Религия. Сознательно перенимая или парафразируя буддийские мотивы, он и в отношении к религии.шел буддийским путем; отри­цая традиционную христианскую религию, он естественно отрицал и дуалистическое понимание религии: есть Бог и есть люди. Он волей-неволей стоял на пантеистической точке зрения в варианте своего волюнтаризма и отвергал понятие о личном Боге, в чем был похож на Фихте. Фихте определял Бога как абсолютного нравст­

венного закона. Шопенгауэр похож на Фихте, он отрицает тради­ционное понятие о Боге, но признаёт необходимость нравственного поведения (сострадание к живым существам, миролюбие по отно­шению к людям). Получается эффект: религиозно-нравственное поведение есть, а понятия о как о личности Боге нет. Это эффект буддизма, где не было и понятия о Боге, а нравственное поведение подчеркивалось и даже усугублялось. Все пантеисты - оптимисты (Лейбниц - классический), а тут пессимист. Необычное сочетание элементов в нем. Все пантеисты избегают понятия о зле, считая это некоем оттенением добра, тогда у них исчезает всякий диссонанс. А он наоборот пессимист. По всем свидетельствам, по всему ха­рактеру рассуждений следует, что он пантеист в пессимистическом варианте. В религии он необуддист.

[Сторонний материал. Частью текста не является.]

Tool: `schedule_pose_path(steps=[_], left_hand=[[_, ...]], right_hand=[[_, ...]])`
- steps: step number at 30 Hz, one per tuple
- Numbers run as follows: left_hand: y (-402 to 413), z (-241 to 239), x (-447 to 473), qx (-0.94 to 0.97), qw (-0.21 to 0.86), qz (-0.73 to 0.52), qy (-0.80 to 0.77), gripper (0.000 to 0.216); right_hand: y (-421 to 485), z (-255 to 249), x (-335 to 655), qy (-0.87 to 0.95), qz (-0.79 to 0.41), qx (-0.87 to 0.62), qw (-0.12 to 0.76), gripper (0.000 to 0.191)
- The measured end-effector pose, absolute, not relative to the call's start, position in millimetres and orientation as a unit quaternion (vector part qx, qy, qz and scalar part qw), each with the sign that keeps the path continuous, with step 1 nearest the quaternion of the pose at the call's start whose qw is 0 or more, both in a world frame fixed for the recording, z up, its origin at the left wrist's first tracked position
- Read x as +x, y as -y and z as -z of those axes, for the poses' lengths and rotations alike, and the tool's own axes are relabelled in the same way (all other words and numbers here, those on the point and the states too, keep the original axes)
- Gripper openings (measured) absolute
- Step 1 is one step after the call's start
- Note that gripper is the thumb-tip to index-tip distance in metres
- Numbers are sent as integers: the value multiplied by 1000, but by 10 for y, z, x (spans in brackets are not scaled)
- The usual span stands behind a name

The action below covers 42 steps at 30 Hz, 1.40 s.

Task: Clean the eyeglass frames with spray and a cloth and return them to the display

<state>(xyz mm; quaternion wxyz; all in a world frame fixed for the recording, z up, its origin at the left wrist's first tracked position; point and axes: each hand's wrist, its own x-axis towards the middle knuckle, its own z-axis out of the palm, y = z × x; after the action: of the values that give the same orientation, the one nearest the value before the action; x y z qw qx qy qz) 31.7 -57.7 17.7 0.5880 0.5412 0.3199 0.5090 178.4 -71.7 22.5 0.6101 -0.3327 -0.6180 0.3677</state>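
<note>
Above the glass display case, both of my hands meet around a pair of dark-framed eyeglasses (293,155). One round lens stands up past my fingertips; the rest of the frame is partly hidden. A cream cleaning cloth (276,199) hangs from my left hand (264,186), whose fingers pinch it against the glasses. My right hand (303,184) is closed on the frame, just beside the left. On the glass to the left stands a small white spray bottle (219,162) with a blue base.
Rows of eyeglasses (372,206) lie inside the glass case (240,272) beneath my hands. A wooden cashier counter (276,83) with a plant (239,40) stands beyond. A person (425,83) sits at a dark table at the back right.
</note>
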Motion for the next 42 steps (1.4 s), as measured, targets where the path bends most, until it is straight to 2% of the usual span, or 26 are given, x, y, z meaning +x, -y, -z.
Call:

Он ещё называл одни наши душевные переживания, где нет желаний - чисто научные познавательные переживания - когда мы просто занимаемся наукой - а это тоже отсутствие воли.

Здесь он подходит к самым своим интересным необуддистским размышлениям, что целью человеческой жизни является осознание, что нами руководит слепая воля. Чтобы нам освободиться от стра­дания, он не предлагает христианского учения о спасении, а пред­лагает буддистский рецепт спасения - надо бороться не со злом, а с волей - корнем зла. Нам нужно угашать в себе саму волю к жизни, и тогда это угашение воли к жизни, отрицание своей личной воли, умиротворяет душу. Это старая восточно-азиатская идея о том, что личная воля есть проявление зла, значит, чтобы спастись от зла, нужно угасить личную волю к жизни; метафорически говоря, нуж­но растворить свою личную волю в лоне божества, т.е. отказаться от личной воли. Эта мысль имеет некое проявление и в христиан­ской аскетике - надо парализовать похоти, надо очиститься от всех чувственных желаний, одухотворить их до такого состояния, чтобы они потеряли земной характер, а приобрели божественный, духов­ный. Гностики просто утверждали, что, когда мы освободимся от всех грязных помыслов, мы приобретем такое качество душевной жизни, какое в сущности тождественно божественному качеству, и это есть спасение.

Значит, тут есть и некий мистицизм (правда, не интеллектуаль­ный, а волюнтаристический).